### TASK DETAILS
For this exercise, reproduce the entries below exactly, but only from the line containing "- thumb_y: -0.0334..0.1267" through the line containing "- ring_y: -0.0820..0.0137", both included.

Saved data entries
Content starts

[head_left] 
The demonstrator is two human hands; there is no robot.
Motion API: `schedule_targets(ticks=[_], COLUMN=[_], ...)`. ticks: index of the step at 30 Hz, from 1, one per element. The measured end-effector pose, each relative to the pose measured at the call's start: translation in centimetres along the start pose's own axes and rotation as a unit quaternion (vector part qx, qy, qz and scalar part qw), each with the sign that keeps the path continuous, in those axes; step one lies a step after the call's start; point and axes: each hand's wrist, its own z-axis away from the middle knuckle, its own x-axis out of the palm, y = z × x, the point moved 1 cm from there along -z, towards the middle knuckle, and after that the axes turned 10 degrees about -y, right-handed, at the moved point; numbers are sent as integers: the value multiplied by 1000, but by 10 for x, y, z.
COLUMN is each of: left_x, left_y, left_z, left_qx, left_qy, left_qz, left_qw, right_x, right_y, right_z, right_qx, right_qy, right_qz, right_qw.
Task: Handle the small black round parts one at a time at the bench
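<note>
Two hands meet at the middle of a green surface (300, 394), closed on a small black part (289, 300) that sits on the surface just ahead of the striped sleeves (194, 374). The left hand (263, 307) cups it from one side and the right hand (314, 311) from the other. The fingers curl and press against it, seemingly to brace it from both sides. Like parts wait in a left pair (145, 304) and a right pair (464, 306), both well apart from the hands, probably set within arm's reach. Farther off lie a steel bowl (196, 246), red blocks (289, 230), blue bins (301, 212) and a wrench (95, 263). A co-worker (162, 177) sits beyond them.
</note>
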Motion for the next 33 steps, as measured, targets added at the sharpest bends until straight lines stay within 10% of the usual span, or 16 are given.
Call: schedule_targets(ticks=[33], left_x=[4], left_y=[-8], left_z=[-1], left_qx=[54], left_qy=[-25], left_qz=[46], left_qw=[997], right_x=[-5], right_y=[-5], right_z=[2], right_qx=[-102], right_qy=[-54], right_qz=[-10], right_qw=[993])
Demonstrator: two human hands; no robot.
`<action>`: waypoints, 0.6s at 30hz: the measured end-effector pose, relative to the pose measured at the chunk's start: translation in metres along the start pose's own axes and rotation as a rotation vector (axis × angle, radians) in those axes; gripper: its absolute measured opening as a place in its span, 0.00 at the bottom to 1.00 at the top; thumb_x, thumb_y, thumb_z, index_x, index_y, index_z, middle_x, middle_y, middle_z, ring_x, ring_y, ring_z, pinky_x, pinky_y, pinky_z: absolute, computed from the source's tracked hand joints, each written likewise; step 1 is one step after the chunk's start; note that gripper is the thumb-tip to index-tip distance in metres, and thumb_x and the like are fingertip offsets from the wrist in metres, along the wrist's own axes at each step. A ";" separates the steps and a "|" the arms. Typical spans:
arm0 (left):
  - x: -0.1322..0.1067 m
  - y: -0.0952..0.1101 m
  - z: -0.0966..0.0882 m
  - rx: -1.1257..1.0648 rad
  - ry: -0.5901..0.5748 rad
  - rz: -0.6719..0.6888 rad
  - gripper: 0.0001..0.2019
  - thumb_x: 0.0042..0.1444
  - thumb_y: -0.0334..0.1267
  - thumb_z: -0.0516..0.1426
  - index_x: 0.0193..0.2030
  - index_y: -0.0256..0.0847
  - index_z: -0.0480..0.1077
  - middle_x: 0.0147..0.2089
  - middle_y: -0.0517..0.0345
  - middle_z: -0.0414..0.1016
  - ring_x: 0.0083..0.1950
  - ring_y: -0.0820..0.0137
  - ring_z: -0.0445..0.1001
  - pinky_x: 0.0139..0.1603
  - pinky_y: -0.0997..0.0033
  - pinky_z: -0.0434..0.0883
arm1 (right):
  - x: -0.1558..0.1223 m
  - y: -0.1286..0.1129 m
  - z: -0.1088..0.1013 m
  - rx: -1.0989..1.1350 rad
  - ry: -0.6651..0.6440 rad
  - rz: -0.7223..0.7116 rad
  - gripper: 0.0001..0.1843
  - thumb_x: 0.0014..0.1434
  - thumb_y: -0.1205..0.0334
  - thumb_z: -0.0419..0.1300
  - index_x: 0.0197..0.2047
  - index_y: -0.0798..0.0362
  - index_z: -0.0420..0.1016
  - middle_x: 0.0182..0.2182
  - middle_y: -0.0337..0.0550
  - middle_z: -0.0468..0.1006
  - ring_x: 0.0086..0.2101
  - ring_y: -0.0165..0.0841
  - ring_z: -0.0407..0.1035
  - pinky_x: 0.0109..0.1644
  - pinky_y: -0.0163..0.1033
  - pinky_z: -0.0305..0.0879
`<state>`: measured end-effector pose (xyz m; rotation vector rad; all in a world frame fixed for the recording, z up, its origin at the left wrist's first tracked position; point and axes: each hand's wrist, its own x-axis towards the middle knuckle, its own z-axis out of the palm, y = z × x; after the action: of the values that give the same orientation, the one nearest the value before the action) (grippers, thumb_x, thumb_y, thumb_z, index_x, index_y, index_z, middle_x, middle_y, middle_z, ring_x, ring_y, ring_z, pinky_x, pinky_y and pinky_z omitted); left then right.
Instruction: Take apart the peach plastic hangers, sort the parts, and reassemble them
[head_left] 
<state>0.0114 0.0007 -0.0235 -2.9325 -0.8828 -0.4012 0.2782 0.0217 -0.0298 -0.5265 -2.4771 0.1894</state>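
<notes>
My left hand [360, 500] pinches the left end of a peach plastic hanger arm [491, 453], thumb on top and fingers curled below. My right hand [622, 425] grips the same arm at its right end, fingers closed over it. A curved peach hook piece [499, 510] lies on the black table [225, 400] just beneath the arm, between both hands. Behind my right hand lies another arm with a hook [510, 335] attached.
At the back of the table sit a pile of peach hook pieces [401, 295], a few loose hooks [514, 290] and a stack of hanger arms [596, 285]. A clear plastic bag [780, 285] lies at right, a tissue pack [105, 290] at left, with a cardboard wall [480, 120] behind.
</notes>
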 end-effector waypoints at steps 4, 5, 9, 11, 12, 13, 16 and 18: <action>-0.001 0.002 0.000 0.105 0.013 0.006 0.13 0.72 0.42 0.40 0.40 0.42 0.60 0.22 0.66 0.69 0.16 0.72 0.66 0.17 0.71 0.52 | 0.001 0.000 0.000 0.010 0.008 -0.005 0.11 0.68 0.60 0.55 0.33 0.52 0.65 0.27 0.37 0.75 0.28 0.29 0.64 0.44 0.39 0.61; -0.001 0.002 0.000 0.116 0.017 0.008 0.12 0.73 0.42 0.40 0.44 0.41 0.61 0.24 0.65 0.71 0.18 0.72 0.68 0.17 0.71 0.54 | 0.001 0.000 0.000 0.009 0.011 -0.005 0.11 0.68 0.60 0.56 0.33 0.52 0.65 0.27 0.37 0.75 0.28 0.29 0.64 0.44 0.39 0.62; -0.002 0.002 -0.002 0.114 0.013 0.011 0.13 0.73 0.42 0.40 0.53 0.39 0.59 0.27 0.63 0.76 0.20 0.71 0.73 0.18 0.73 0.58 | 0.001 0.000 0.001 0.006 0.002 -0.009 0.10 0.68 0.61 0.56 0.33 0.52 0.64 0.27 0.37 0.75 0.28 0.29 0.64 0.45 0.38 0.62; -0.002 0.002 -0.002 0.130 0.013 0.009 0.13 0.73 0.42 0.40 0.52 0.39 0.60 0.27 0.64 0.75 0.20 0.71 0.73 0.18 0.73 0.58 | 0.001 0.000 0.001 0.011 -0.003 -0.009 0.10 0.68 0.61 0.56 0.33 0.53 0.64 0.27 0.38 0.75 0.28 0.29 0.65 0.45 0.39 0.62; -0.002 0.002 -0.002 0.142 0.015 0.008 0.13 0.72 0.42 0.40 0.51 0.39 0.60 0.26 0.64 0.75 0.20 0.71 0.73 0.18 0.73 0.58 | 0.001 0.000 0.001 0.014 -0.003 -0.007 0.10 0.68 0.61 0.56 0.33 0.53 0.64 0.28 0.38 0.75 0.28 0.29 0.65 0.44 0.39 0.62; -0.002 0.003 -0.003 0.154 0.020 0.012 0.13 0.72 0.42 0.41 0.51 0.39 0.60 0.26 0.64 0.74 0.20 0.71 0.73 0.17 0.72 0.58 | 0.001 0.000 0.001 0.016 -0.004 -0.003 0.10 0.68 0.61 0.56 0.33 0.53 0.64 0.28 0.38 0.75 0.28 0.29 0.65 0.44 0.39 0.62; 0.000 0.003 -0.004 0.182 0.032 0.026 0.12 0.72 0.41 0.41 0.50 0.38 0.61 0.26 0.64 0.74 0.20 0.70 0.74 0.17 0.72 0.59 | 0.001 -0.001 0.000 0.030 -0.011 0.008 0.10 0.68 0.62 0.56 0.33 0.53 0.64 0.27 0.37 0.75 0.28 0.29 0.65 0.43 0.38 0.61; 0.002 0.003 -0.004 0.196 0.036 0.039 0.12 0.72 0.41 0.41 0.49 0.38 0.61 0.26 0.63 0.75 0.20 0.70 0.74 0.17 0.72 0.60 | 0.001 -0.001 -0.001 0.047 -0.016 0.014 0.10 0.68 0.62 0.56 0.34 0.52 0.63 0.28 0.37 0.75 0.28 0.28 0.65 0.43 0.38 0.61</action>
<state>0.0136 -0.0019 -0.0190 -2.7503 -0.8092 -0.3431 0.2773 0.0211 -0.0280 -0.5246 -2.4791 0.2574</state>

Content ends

### RESPONSE TO THE EXERCISE
  - thumb_y: -0.0334..0.1267
  - thumb_z: -0.0516..0.1426
  - index_x: 0.0193..0.2030
  - index_y: -0.0256..0.0847
  - index_z: -0.0480..0.1077
  - middle_x: 0.0147..0.2089
  - middle_y: -0.0517..0.0345
  - middle_z: -0.0414..0.1016
  - ring_x: 0.0083..0.1950
  - ring_y: -0.0820..0.0137

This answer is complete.